Grab to invest $500M in Vietnam to boost payments, mobility, last-mile delivery

Grab plans to spend $500 million to boost its food delivery, payments and ride-sharing busineses.

Grab Holdings, the Southeast Asian ride sharing, food delivery and payments app, is investing $500 million over a five-year period in Vietnam, part of a massive plan to grow the country’s digital economy and increase the level of financial inclusion among workers.

The funding will be used to expand Grab’s transport, food and payments business in Vietnam, and explore new opportunities in fintech, mobility solutions and the logistics industry. 
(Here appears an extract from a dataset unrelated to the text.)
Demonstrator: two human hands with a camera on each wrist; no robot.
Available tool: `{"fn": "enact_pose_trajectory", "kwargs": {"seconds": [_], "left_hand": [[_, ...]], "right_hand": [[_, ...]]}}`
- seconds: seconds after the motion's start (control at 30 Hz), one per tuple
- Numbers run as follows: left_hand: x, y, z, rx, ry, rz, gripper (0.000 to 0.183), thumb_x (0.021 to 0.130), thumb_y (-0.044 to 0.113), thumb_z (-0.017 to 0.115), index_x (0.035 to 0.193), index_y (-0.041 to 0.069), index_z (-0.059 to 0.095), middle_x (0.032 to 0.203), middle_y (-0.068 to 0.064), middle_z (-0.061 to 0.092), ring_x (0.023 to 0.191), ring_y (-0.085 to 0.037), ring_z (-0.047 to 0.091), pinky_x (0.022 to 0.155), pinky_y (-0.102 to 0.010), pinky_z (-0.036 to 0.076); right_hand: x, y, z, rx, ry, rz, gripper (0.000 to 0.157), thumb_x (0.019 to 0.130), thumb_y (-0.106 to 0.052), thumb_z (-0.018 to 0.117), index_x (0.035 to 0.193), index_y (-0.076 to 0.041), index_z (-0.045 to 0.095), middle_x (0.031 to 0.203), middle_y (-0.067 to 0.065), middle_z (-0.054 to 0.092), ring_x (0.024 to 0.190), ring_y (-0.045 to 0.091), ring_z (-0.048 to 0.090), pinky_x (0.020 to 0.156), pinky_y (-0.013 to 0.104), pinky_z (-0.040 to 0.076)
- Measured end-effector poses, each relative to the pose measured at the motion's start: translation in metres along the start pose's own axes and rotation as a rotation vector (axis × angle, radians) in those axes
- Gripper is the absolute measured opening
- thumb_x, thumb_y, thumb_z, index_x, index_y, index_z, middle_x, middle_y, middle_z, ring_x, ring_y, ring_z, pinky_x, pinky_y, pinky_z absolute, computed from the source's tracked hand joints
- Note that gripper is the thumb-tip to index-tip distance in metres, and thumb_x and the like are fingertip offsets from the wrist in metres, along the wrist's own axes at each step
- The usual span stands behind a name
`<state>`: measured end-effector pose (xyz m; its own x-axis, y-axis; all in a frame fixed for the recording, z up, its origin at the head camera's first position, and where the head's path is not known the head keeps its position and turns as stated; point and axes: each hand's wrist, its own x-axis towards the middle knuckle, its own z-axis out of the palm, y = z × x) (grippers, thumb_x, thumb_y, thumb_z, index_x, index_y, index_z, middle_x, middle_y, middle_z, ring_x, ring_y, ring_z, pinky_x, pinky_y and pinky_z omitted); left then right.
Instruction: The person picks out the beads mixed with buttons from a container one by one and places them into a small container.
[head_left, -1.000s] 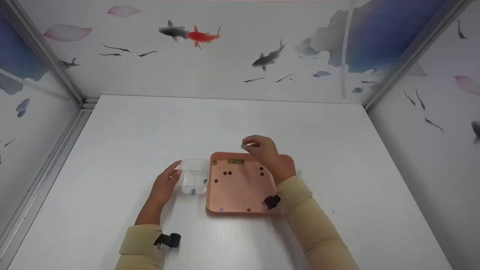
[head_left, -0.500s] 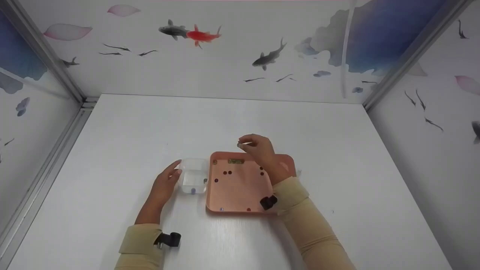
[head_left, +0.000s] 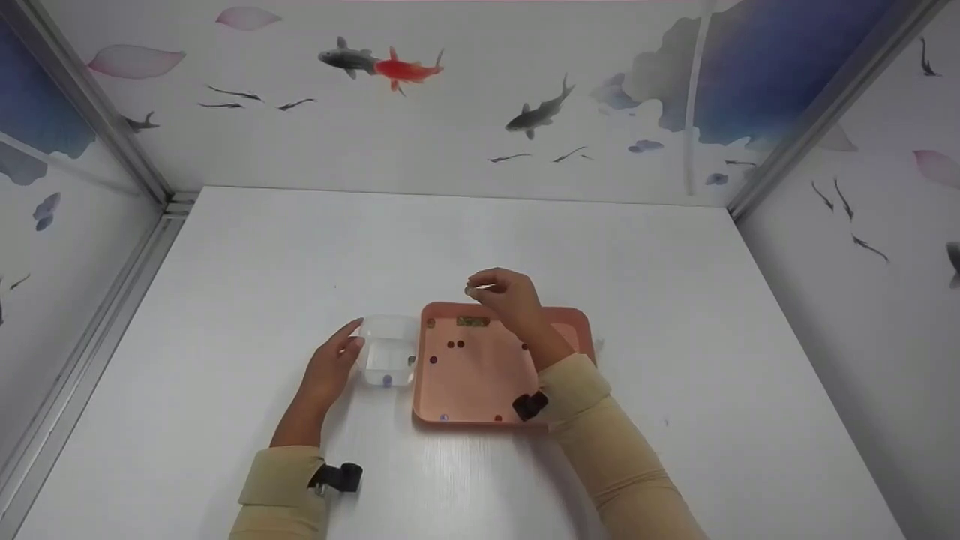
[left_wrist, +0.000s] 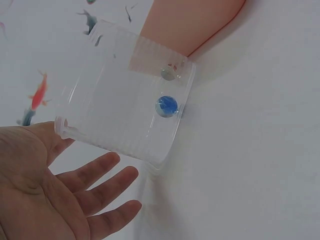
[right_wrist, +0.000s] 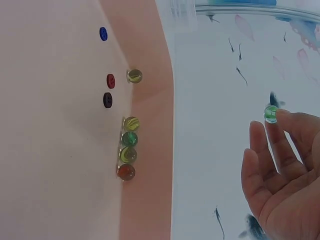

Grab, which has operated in the country since 2014, has grown into the leading super app in Vietnam. Grab Food has 300,000 daily orders and Grab drivers have earned more than $1 billion, while its payments partner, called Moca, has grown into one of the nation’s largest mobile payment apps. 

“We will use the investment to roll out new services in the country, such as ticketing, groceries and multi-modal solutions, and scale our transport and food business and increase the adoption of cashless payments via our partner Moca,” a spokesman told Mobile Payments Today via email. “Our investment in new mobility solutions, fintech and logistics, would either involve investing in startups holding those core competencies or investing in the development of promising solutions and services for the country.”

As part of the announcement, Grab said it will partner with Sovico Group, a Vietnamese conglomerate, to invest in logistics and mobility in order to grow first and last-mile delivery in Vietnam.

The announcement comes one month after Grab announced a similar $2 billion investment in Indonesia using funding from SoftBank. 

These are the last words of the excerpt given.